Someday I Want …

Or, The Writer’s Lament

by Ava Mylne

I have to go do the dishes.

How is it that every time I want to do something, there is always something more important to be done? For instance, I sat down at the computer, got down three sentences of mediocre dialogue and found myself thinking about the mountain of dishes in the sink. Dinner is in one hour and I haven’t the foggiest notion of what I am going to make. I call the dinner quandary the “Eternal Question” because it is never answered.

Someday I want a maid.

Better yet, someday I want to know that if I don’t cook, the only person going hungry will be me.

Someday I want a vacation. On a beach. A warm beach, without cold wind and blowing sand, and while I am dreaming, I want a beach chair with the comfort ratio of a Saturday afternoon nap and a blanket. Just in case there is a cool breeze.

Someday I want a cruise. An Alaskan cruise. For a whole two weeks. Someday I want to see the British Isles, and every castle in the world, And I want to dabble my toes in the waves of the Mediterranean Sea.

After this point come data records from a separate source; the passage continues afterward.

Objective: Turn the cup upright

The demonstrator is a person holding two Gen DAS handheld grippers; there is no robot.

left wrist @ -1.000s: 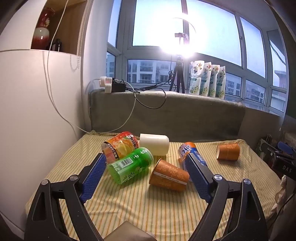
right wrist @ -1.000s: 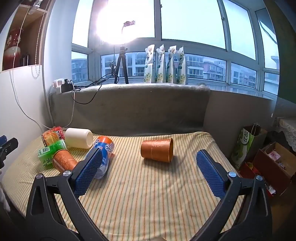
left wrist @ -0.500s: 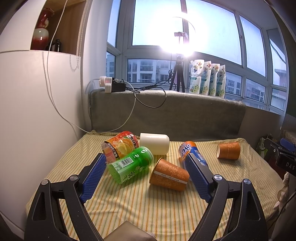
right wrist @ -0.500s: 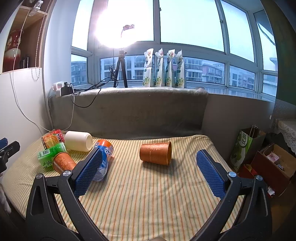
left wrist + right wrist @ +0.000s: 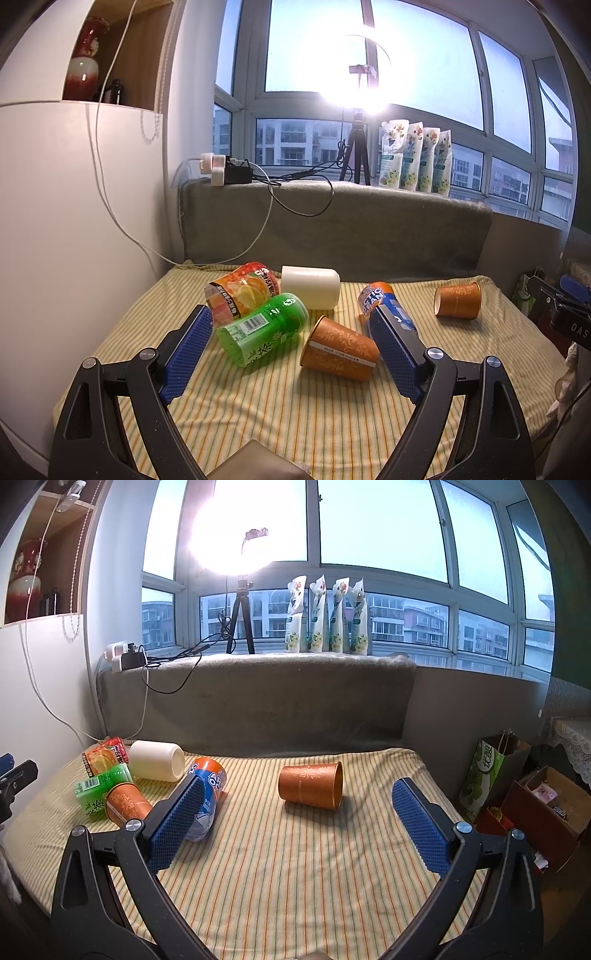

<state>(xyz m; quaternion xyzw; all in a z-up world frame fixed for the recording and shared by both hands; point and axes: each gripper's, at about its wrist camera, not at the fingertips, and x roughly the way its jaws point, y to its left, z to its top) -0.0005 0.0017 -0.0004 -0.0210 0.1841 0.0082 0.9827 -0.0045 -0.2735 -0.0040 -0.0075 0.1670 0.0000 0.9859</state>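
Note:
An orange paper cup (image 5: 311, 785) lies on its side on the striped cloth, mouth to the right; it also shows far right in the left wrist view (image 5: 458, 305). A second orange cup (image 5: 340, 348) lies on its side between my left gripper's fingers; it shows at the left in the right wrist view (image 5: 125, 805). A white cup (image 5: 311, 287) lies on its side behind it. My left gripper (image 5: 291, 332) is open and empty, just short of the second cup. My right gripper (image 5: 299, 808) is open and empty, in front of the first cup.
A green bottle (image 5: 264, 328), an orange snack can (image 5: 242, 294) and a blue-orange bottle (image 5: 384, 306) lie in a cluster at the left. The grey padded back wall (image 5: 258, 705) bounds the far side. Bags and a box (image 5: 546, 801) stand past the right edge.
Both grippers have shifted only slightly; the right wrist view has dropped a little toward the cup. No object has moved.

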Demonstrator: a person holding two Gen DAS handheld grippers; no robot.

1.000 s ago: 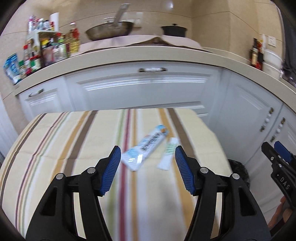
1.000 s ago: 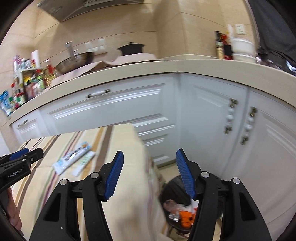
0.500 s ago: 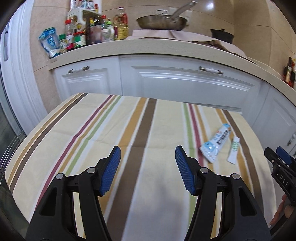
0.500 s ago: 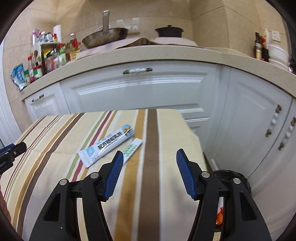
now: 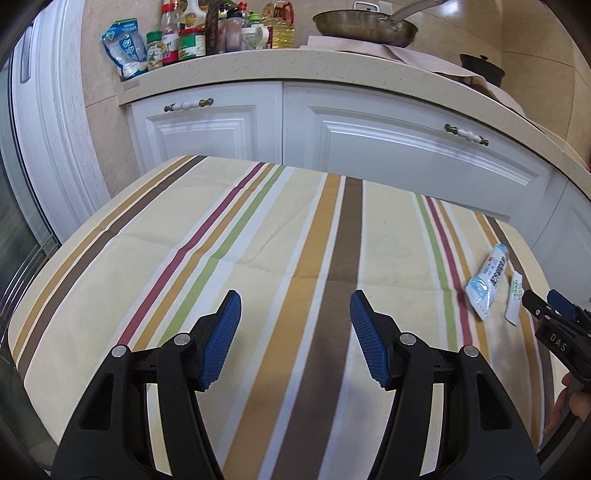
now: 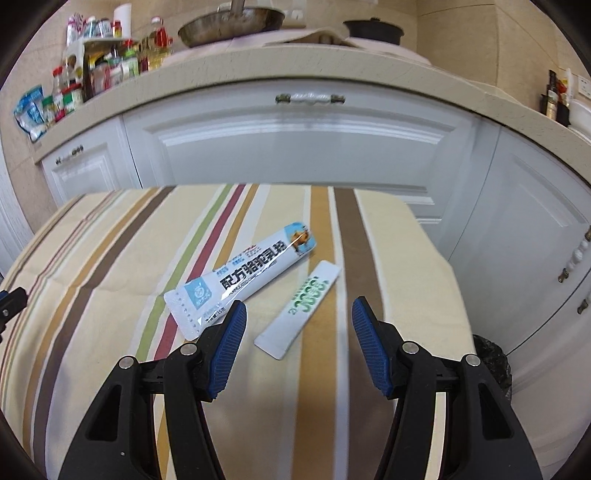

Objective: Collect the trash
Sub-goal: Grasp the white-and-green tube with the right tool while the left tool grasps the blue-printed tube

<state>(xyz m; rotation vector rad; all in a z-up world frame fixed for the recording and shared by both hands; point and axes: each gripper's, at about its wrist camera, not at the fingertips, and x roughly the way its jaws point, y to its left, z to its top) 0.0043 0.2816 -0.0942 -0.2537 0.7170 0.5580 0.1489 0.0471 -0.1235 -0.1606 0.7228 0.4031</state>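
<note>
Two empty sachets lie on the striped tablecloth (image 6: pixel 110 258). The larger blue-and-white sachet (image 6: pixel 242 278) lies diagonally; a smaller white sachet with green print (image 6: pixel 301 308) lies beside it on the right. My right gripper (image 6: pixel 297 321) is open and hovers just above the small sachet, which sits between its fingertips. My left gripper (image 5: pixel 295 317) is open and empty over the middle of the cloth. In the left wrist view both sachets, the larger (image 5: pixel 489 284) and the smaller (image 5: pixel 514 299), lie at the far right, with the right gripper (image 5: pixel 554 325) next to them.
A black trash bin (image 6: pixel 493 363) stands on the floor past the table's right edge. White kitchen cabinets (image 6: pixel 295 140) curve behind the table. The counter holds bottles and jars (image 5: pixel 207 33), a pan (image 5: pixel 365 24) and a black pot (image 6: pixel 373 29).
Both grippers swung left. The right one turned from the trash bin to the table and closed in over the small sachet. The left one moved away from the sachets to the cloth's middle.
</note>
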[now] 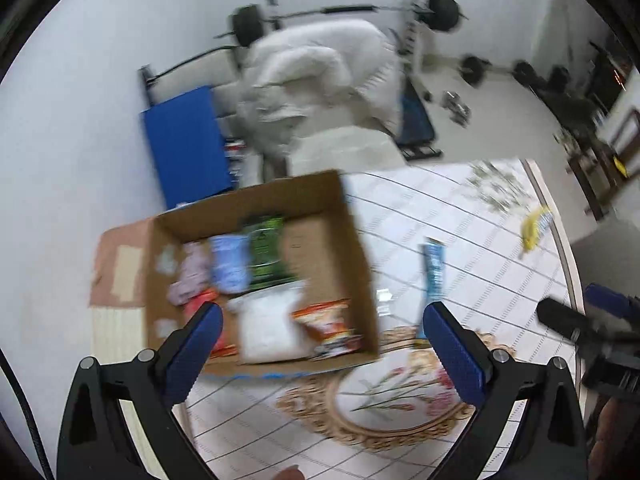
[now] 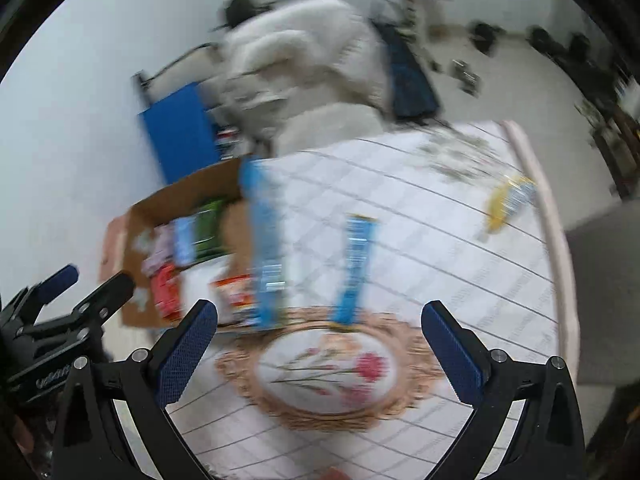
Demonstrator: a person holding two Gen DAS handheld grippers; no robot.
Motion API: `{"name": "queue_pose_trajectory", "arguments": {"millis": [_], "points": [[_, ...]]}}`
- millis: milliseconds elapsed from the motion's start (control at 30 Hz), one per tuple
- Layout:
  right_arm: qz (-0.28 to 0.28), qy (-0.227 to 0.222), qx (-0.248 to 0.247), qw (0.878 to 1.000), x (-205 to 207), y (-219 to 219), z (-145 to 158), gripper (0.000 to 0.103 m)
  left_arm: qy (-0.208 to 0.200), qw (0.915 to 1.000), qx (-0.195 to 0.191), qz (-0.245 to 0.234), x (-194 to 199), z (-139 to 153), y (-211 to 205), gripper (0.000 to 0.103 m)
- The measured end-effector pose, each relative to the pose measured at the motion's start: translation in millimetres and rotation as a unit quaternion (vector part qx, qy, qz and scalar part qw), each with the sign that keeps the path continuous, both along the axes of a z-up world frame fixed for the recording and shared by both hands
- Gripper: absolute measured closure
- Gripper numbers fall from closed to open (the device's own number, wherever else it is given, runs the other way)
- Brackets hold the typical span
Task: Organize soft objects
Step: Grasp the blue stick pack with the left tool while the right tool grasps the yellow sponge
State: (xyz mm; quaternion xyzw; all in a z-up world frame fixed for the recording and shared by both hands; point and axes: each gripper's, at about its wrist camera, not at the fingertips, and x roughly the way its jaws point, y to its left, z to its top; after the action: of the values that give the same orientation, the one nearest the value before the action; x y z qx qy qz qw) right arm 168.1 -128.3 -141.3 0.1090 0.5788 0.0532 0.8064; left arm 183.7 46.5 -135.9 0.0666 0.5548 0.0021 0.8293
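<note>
Both claws stood wide open and empty above a bench (image 1: 460,216) covered with a white quilted cloth marked by dark diagonal lines and a floral oval medallion (image 2: 326,368) near the cameras. The left claw (image 1: 322,340) hovered over the near edge of an open cardboard box (image 1: 360,248) at the left of the bench; the right claw (image 2: 320,338) hung over the medallion.

Just right of the box lay a blue packet (image 1: 432,268), long and narrow, its long axis running from near to far, its near end at the medallion's rim. In the right wrist view the same packet (image 2: 356,264) stood out clearly, while another blue streak beside the box was too blurred to identify. A yellow packet (image 1: 534,226) lay well apart at the far right of the bench, close to the edge, tilted diagonally.

Inside the box sat a green packet (image 1: 266,252), a pale blue one (image 1: 230,264), a pinkish one (image 1: 192,276), a white bag (image 1: 270,328) and an orange-red packet (image 1: 328,322), packed closely together.

Beyond the bench the room had white walls and a pale floor, with a barbell (image 1: 344,10) on a rack, a blue panel (image 1: 186,144) against the wall, and a heap of white bedding (image 1: 316,76). Both views were motion-blurred.
</note>
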Motion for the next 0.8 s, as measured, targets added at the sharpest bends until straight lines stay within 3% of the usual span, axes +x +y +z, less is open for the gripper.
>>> {"name": "queue_pose_trajectory", "arguments": {"millis": [167, 333, 467, 667, 767, 800], "points": [[-0.1, 0.057, -0.009, 0.993, 34.0, -115.7, -49.0, 0.0, 0.036, 0.9978, 0.04, -0.037, 35.9, -54.8, -76.0, 0.0], [-0.172, 0.116, 0.019, 0.978, 72.6, -210.7, -109.2, 0.0, 0.127, 0.9891, 0.04, -0.064, 69.5, -133.1, -127.6, 0.0], [-0.187, 0.147, 0.023, 0.971, 99.2, -247.6, -145.8, 0.0, 0.169, 0.982, 0.051, -0.068, 86.5, -174.0, -150.3, 0.001], [-0.212, 0.193, 0.051, 0.957, 140.7, -266.5, -200.0, 0.003, 0.19, 0.9796, 0.048, -0.045, 102.6, -195.5, -157.6, 0.001], [-0.222, 0.21, 0.059, 0.95, 156.5, -267.8, -222.2, 0.016, 0.199, 0.9779, 0.05, -0.042, 108.7, -202.9, -156.3, 0.001], [-0.222, 0.212, 0.062, 0.95, 159.5, -267.4, -226.5, 0.024, 0.203, 0.9768, 0.052, -0.043, 108.8, -206.9, -156.6, 0.001]]}}
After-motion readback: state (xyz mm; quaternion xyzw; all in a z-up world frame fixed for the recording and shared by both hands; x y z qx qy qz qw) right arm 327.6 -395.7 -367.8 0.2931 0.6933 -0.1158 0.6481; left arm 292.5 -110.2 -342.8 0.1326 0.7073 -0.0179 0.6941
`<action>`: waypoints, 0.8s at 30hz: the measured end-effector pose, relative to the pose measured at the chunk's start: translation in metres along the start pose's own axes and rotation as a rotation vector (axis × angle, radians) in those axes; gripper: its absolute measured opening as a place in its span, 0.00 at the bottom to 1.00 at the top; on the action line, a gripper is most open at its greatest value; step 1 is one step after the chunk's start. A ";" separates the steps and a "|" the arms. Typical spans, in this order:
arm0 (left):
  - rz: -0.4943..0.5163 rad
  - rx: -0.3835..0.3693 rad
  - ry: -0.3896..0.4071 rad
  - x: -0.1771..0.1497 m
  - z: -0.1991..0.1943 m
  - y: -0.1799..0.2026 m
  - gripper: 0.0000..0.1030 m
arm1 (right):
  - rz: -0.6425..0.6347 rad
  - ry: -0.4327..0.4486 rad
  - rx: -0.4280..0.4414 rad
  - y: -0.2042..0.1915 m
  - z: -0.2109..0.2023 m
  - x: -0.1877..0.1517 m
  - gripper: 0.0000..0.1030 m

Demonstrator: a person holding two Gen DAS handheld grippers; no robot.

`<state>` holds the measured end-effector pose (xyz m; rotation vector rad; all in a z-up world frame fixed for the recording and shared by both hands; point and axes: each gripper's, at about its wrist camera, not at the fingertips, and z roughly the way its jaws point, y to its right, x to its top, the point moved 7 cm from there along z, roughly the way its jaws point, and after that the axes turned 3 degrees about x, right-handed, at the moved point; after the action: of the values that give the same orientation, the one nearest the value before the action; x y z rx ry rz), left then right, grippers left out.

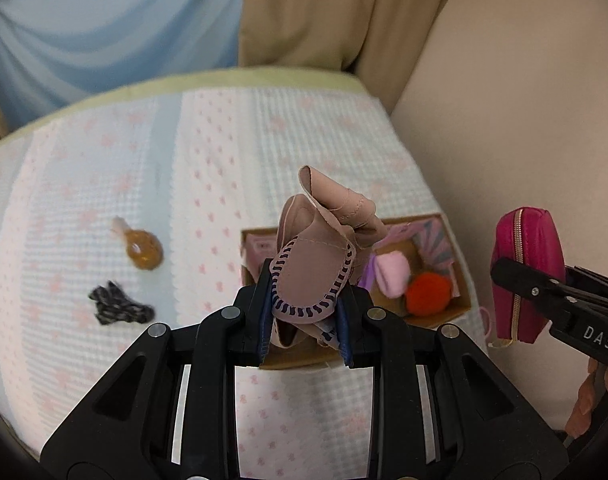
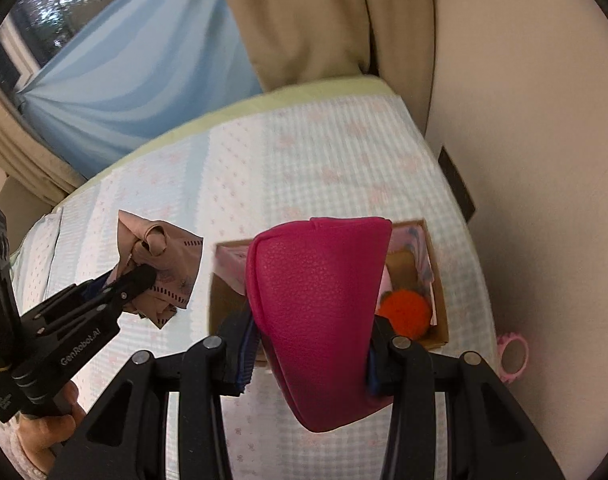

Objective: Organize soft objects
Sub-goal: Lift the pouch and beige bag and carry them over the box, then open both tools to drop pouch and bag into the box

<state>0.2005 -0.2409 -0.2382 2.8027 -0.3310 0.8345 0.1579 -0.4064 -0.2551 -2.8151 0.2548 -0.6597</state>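
Observation:
My left gripper (image 1: 306,320) is shut on a tan soft baby shoe (image 1: 316,264) with dark stitching, held above the bed in front of a cardboard box (image 1: 440,316). The shoe also shows in the right wrist view (image 2: 160,260). My right gripper (image 2: 308,356) is shut on a magenta zip pouch (image 2: 316,312), held over the box (image 2: 438,308); the pouch shows at the right of the left wrist view (image 1: 524,264). The box holds an orange pom-pom (image 1: 428,292), a pink soft piece (image 1: 392,272) and striped cloth.
On the patterned bedspread (image 1: 208,152) lie a brown drumstick toy (image 1: 142,248) and a black-and-white knitted piece (image 1: 118,304). A pink ring-shaped item (image 2: 514,354) lies at the bed's right edge by the beige wall. Curtains hang behind the bed.

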 end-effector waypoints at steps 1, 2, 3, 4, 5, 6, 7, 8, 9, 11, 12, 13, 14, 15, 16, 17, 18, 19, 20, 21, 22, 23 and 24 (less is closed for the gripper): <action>-0.005 0.006 -0.023 -0.001 0.017 0.003 0.22 | 0.007 -0.014 0.000 0.005 0.011 0.002 0.38; -0.011 0.008 -0.043 -0.003 0.032 0.004 0.22 | 0.019 -0.032 0.001 0.011 0.024 0.002 0.38; -0.014 0.011 -0.057 -0.005 0.042 0.004 0.22 | 0.034 -0.044 0.005 0.017 0.036 0.002 0.38; -0.016 0.016 -0.075 -0.007 0.057 0.003 0.22 | 0.050 -0.059 0.012 0.021 0.048 0.001 0.38; -0.015 0.023 -0.095 -0.009 0.074 0.003 0.22 | 0.067 -0.072 0.021 0.026 0.061 0.000 0.38; -0.013 0.029 -0.112 -0.012 0.089 0.000 0.22 | 0.081 -0.083 0.026 0.030 0.073 -0.002 0.38; -0.010 0.034 -0.129 -0.015 0.103 0.000 0.22 | 0.091 -0.099 0.026 0.034 0.085 -0.004 0.38; -0.004 0.040 -0.151 -0.018 0.121 -0.001 0.22 | 0.099 -0.112 0.027 0.038 0.094 -0.005 0.38; 0.001 0.045 -0.166 -0.019 0.133 -0.003 0.22 | 0.112 -0.126 0.032 0.041 0.104 -0.006 0.38; 0.021 0.052 -0.213 -0.025 0.160 -0.004 0.22 | 0.144 -0.158 0.047 0.047 0.120 -0.012 0.38; 0.029 0.055 -0.226 -0.026 0.167 -0.003 0.22 | 0.161 -0.173 0.051 0.049 0.127 -0.015 0.38; 0.041 0.059 -0.239 -0.028 0.175 -0.002 0.22 | 0.172 -0.187 0.055 0.049 0.131 -0.019 0.38; 0.057 0.062 -0.250 -0.029 0.181 -0.001 0.26 | 0.180 -0.201 0.062 0.049 0.135 -0.020 0.39; 0.071 0.066 -0.257 -0.030 0.185 -0.001 0.31 | 0.192 -0.217 0.074 0.050 0.139 -0.023 0.40; 0.086 0.069 -0.261 -0.031 0.186 0.000 0.54 | 0.205 -0.231 0.093 0.050 0.143 -0.025 0.41; 0.103 0.078 -0.259 -0.032 0.185 0.001 0.89 | 0.210 -0.238 0.101 0.051 0.146 -0.024 0.45; 0.124 0.085 -0.264 -0.035 0.185 0.002 1.00 | 0.212 -0.238 0.103 0.052 0.147 -0.024 0.56; 0.138 0.089 -0.271 -0.036 0.184 0.002 1.00 | 0.210 -0.224 0.095 0.054 0.145 -0.023 0.67; 0.154 0.101 -0.275 -0.037 0.183 0.002 1.00 | 0.205 -0.213 0.090 0.056 0.144 -0.021 0.93; 0.170 0.115 -0.258 -0.038 0.178 0.002 1.00 | 0.200 -0.200 0.090 0.057 0.142 -0.019 1.00; 0.179 0.109 -0.243 -0.038 0.173 0.003 1.00 | 0.197 -0.188 0.089 0.060 0.139 -0.017 1.00; 0.191 0.101 -0.242 -0.039 0.169 0.003 1.00 | 0.196 -0.185 0.081 0.063 0.137 -0.016 1.00; 0.197 0.105 -0.246 -0.041 0.167 0.002 1.00 | 0.196 -0.186 0.073 0.065 0.135 -0.016 1.00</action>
<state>0.2522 -0.2782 -0.3981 3.0135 -0.6268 0.5569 0.1977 -0.4391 -0.3971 -2.7122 0.4539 -0.3548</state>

Someday I want to know that every frustration I stifled, every stinging word I swallowed, every unjust anger that I harbored will be blown away like a spent storm. Someday I want the best that is in me to shine through and the worst to become a nothing so distant that I don’t have to think about it anymore, that I don’t even have to pretend that it isn’t there.

Someday I want to be perfect.

Until then, I will settle for burned oatmeal and a week’s worth of folded laundry used to create a bird’s nest for my three year old on the living room floor. Someday all this will be over, and I will miss it.

Someday I want life to be paradise. But not today.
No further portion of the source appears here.